Cookies

Our firm uses various cookies on the website to measure the audience and improve the interactivity of the website.

A cookie is a small file stored by a server on a user's terminal (computer, phone, etc.) and associated with a web domain. This file is automatically sent back to the user upon subsequent contacts with the same domain.

Cookies can be used to memorize the language in which the web page is displayed, to trace your navigation for statistical or advertising purposes, etc. Some of these uses are strictly necessary for the functionalities expressly requested by the user or for the establishment of the communication and therefore exempt from consent. Others, which do not correspond to these criteria, require the user's consent before reading or writing.

The distinction between "third-party" and "internal" cookies is technical. When a user visits a website, he/she is in practice consulting a "domain", the contents can be transmitted from the domain he/she is visiting or via other domains that he/she has not entered himself and that belong to third parties. Each cookie is associated with a domain and sent or received each time the browser will "call" that domain. In practice:

  • “Internal" cookies are deposited by the website consulted by the user, more precisely on the domain of the website. They can be used for the proper functioning of the website or to collect personal data in order to track the user's behavior;
  • “Third-party" cookies are cookies deposited on domains other than that of the main website, generally managed by third parties who have been questioned by the website visited and not by the user himself/herself: these cookies may also be necessary for the proper functioning of the website, but they are mainly used to enable the third party to see which pages have been visited on the website in question by a user and to collect information about him/her, particularly for advertising purposes.

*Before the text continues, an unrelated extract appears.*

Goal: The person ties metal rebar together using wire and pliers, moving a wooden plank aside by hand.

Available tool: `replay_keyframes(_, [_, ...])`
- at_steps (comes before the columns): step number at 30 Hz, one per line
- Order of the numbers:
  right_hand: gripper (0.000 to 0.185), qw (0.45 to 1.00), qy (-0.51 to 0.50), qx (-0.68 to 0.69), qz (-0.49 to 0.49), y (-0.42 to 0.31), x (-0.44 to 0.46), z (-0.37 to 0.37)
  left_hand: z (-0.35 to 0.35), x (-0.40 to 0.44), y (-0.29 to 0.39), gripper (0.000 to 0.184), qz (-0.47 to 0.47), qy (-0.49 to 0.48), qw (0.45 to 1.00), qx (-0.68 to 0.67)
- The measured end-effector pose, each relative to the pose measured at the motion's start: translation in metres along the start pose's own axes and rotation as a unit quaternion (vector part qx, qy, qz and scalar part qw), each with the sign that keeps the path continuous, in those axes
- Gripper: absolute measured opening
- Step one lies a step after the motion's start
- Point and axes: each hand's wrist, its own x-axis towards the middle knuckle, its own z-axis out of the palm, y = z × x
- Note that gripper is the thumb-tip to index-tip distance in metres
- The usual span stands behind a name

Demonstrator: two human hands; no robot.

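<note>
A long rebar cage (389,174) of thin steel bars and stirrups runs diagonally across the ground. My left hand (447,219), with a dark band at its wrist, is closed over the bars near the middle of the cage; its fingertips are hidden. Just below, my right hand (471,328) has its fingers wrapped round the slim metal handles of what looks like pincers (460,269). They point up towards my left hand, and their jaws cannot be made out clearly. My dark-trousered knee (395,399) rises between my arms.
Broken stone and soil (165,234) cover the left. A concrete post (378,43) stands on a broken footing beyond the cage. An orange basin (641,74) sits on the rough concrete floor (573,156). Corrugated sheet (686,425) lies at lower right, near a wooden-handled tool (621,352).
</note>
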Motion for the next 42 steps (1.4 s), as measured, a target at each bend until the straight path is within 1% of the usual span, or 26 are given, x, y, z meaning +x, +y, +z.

Whether cookies are "internal" or "third-party" is a technical distinction that has no bearing on whether or not consent is required. In practice, a large majority of "third-party" cookies have purposes that require consent (e.g., advertising), but one can also find "third-party" cookies that are indeed strictly necessary for a functionality expressly requested by the user and therefore exempt from consent. This is the case, for example, of cookies used solely for federated authentication (when a single account allows access to several sites).